## PROBLEM TO WORK ON
Beginning with the opening line, restate the following material exactly, up through the line that contains "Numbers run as".

## SUPPLIED INFORMATION
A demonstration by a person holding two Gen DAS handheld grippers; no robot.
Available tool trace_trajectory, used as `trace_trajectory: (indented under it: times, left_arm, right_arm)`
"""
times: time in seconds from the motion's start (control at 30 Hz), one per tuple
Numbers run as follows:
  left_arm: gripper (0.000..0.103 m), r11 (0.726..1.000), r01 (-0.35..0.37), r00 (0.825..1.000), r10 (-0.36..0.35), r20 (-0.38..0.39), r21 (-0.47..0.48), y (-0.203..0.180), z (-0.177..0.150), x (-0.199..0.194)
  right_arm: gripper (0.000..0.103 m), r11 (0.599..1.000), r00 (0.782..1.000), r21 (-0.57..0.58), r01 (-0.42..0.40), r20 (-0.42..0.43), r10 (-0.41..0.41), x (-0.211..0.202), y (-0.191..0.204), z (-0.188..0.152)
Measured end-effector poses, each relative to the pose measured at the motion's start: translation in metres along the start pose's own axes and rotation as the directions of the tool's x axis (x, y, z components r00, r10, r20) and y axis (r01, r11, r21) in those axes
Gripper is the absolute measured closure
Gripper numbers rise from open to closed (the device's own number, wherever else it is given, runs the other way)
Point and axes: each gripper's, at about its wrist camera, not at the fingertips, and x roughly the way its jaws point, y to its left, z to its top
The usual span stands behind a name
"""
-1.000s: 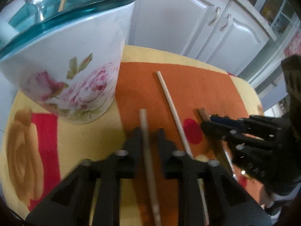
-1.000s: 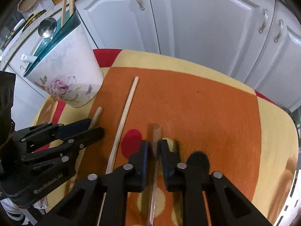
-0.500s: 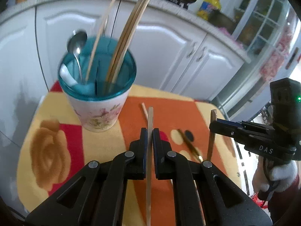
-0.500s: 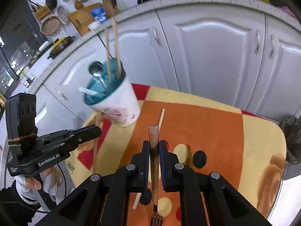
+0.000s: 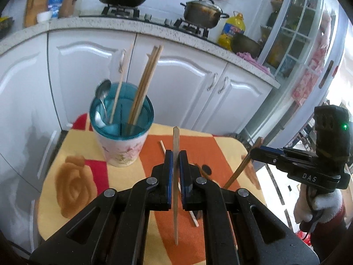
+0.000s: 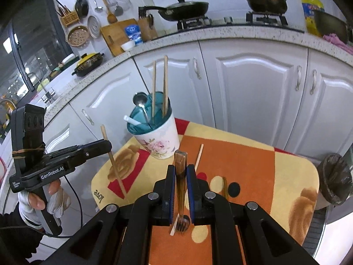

## EXPECTED ANSWER
A demonstration by a person holding two Gen DAS handheld grippers; no robot.
Available tool trace_trajectory, used as `trace_trajectory: (indented under it: times, left_arm, right_arm)`
"""
times: time in seconds from the motion's start (control at 30 Hz), one per tuple
Numbers run as follows:

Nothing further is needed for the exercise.